下手に首を突っ込むのは危険だし、こちらもフォローしきれないの」
が、茅は当然、相手にしなかった。
「こっちの狩野君!」
今度は、沙織は香也の方に話しかけた。
「……何か、知らない?」
「……んー……」
香也は、ケーキには手をつけず、ずずずずと音をたてて紅茶を啜っていた。
「一応、前に、いろいろ聞いているけど……複雑すぎて、うまく説明できない……」
香也が、荒野たちのいう「悪餓鬼ども」の周辺事情を理解していない……というわけではなく、それを沙織に要領よく説明できない……という、意味だった。
茅やガク、テン、ノリたち、それに、現象までを含めた新種の出自……など、完全にプライバシーに属することだから、軽々しく教えるわけにはいかない。
沙織がどこまで詳しく一族や荒野たちのことを知らされているかわからなかったし、どこまで立ち入った説明をしていいものか、香也には、まるで判断できなかったし、 それらをひっくるめた上での、荒野たちが現在行おうとしていることの意味……などいついても、どこからどこまでを説明したらいいのか、香也には、まったくわからなかった。
「……そう」
香也の表情をみて、どうやら聞くだけ無駄らしい……と判断した沙織は、がっくりとうなだれる。
「……先輩……」
荒野が、ぽつりと呟いた。
「以外に……詮索好きだったんですね……」
荒野にしてみれば……ここ数日、沙織の意外な側面を知ることが出来て、なかなか貴重な体験をしている、といえた。

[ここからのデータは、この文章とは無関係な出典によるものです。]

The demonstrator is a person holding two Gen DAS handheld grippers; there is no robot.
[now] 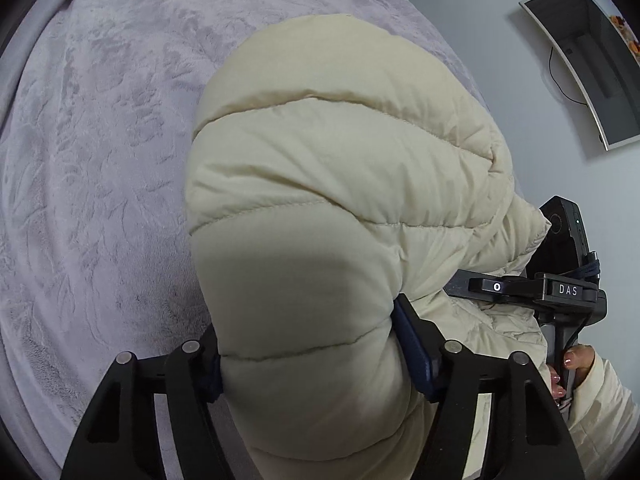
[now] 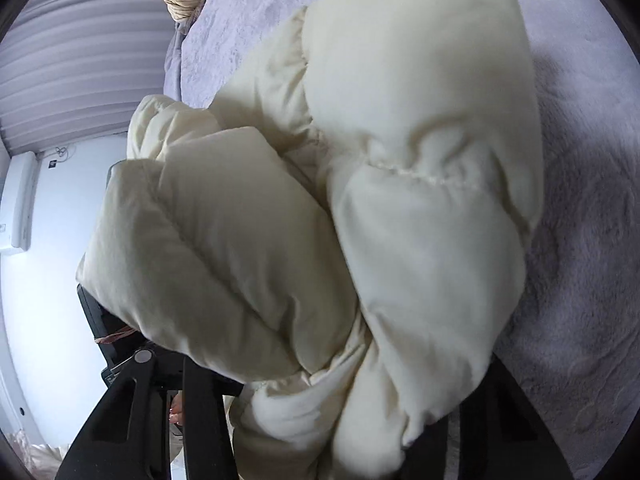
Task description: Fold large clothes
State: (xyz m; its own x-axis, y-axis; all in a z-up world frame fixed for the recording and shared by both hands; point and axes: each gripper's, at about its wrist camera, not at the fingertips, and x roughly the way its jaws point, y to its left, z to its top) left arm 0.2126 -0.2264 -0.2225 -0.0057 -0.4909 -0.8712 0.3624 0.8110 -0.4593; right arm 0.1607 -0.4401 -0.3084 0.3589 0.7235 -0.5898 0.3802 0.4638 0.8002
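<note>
Jaws of both grippers [image 1: 316, 354] [image 2: 340, 420] apparently clamp puffer jacket [image 1: 340, 184].

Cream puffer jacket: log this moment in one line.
cream quilted puffer jacket | left gripper clamps it | right gripper around it | over lilac plush bedspread

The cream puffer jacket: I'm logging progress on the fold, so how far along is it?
Done: the cream puffer jacket is on the lilac bedspread and bunched up. In hand: the left hand-held gripper squeezes a quilted roll, and the jacket fills the right hand-held gripper, though its pads are hidden. Left: no flat, squared fold shows yet; the bulk is lumpy and unaligned, so most of the folding seems ahead.
</note>
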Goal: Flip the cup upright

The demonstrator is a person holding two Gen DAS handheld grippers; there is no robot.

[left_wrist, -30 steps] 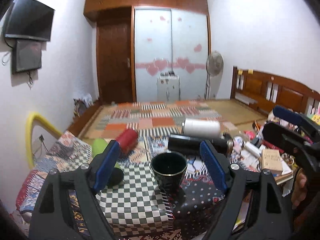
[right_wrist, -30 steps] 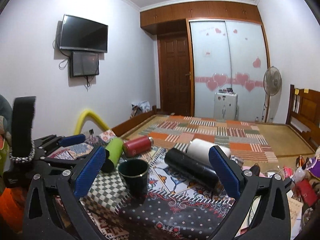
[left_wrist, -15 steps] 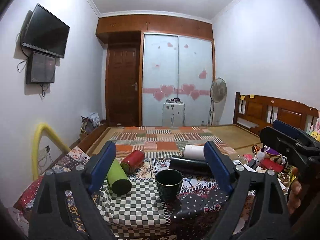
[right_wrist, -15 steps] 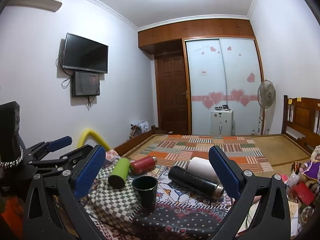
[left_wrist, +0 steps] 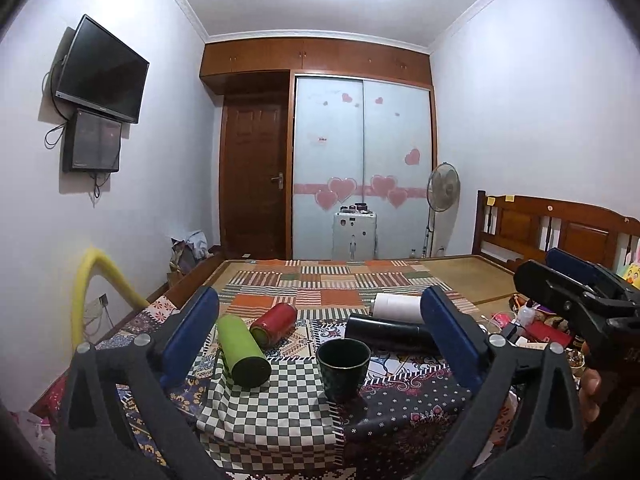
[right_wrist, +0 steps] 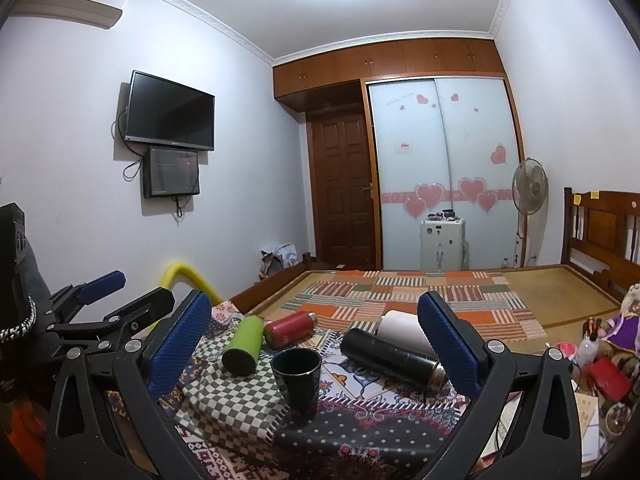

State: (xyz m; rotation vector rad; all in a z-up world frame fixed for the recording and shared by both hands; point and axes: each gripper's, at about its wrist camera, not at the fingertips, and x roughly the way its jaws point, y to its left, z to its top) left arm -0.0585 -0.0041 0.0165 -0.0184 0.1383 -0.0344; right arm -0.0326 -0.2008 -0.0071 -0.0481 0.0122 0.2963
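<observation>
Both hand-held grippers gape empty over the patchwork cloth [left_wrist: 280, 412] in a bedroom.

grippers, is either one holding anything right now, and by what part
Nothing is held. The left gripper and right gripper are both open and empty, and the dark cup stands upright on the cloth, untouched.

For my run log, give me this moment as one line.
cup: upright on cloth, mouth up | left gripper: open, empty | right gripper: open, empty | four bottles: lying behind cup
</observation>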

案外……こういう、好奇心の強いところが共通しているから、玉木や徳川とうまくつき合えて来たのかも知れない。
「……この子は、小さい頃から疑問に思ったことは、そのままにしておけないたちでしてな……」
それまで黙っていた源吉が、そういって目を細める。
すっかり、身内の成長を見守る年長者の顔になっていた。